Following an FOI request from the Margaret Thatcher Foundation, the National Archives has just released a crucial document on the fall of Edward Heath: Robert Armstrong's note of events 1-4 March 1974, which had been removed from the file opened in January 2005.

1974 March 1-4: Heath’s attempt to form a coalition with the Liberals

Following the General Election of February 1974, Prime Minister Edward Heath found himself deprived of his Parliamentary majority. The Conservatives won the largest share of the vote, but a handful of seats fewer than Labour. (Parliament was "hung": no party held a majority.) A file (PREM 15/2069) tells the story of his attempt to remain in power by forming a coalition with the Liberal Party, led by Jeremy Thorpe.

It was the first time since the 1930s that a peacetime coalition government had been seriously discussed. Officials carefully recorded the outcome, although a key document - Robert Armstrong's 'chronicle' of the whole episode - had strayed from the file released in January 2005. Following a Freedom of Information request from the Margaret Thatcher Foundation, the missing item was found in one of Harold Wilson's files (PREM 16/231) and is now being released for the first time.

Robert Armstrong was Heath's closest official adviser - the head of his Private Office - and a man in considerable sympathy with the outgoing Prime Minister. He was also the government's chief contact with Buckingham Palace, keeping the Queen in touch with the coalition talks (through her Private Secretary, Sir Martin Charteris) and exploring the role she might be called upon to play. Understandably these were stressful times for Armstrong. At one point he admits struggling to hold back tears.
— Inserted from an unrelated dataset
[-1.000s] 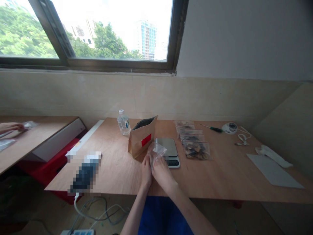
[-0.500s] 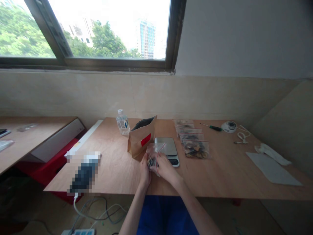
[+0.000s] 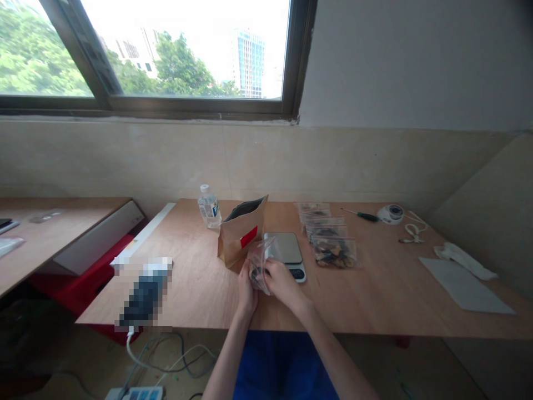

The Armstrong memorandum confirms the consensus at the time that there was little to no prospect of success for the Coalition talks. The Liberals demanded that the Conservatives commit themselves to electoral reform as the price of an arrangement. The most the Conservatives would offer was an inquiry into the matter, with a remit to report quickly. Although lesser differences between the parties might have been finessed (whether Heath should stay as Prime Minister, whether the Liberals would enter the Government or support it from outside), electoral reform was a very large obstacle.

And even if a Conservative-Liberal agreement had been reached, the combined strength of the two parties was too small to give them an effective majority. Other minor parties would have had to be involved in some fashion.

Although the negotiations failed, it could be argued that they had some political value for the Conservatives. Heath probably hoped that talking to Jeremy Thorpe would help him win back Liberal voters - many of whom had defected from the Conservatives - by showing that Liberal leaders bore final responsibility for the replacement of a Conservative Government by a Labour one. This display of sweet reasonableness was the first step Heath took towards the notion of a "Government of National Unity", the centrepiece of his campaign during the October 1974 election.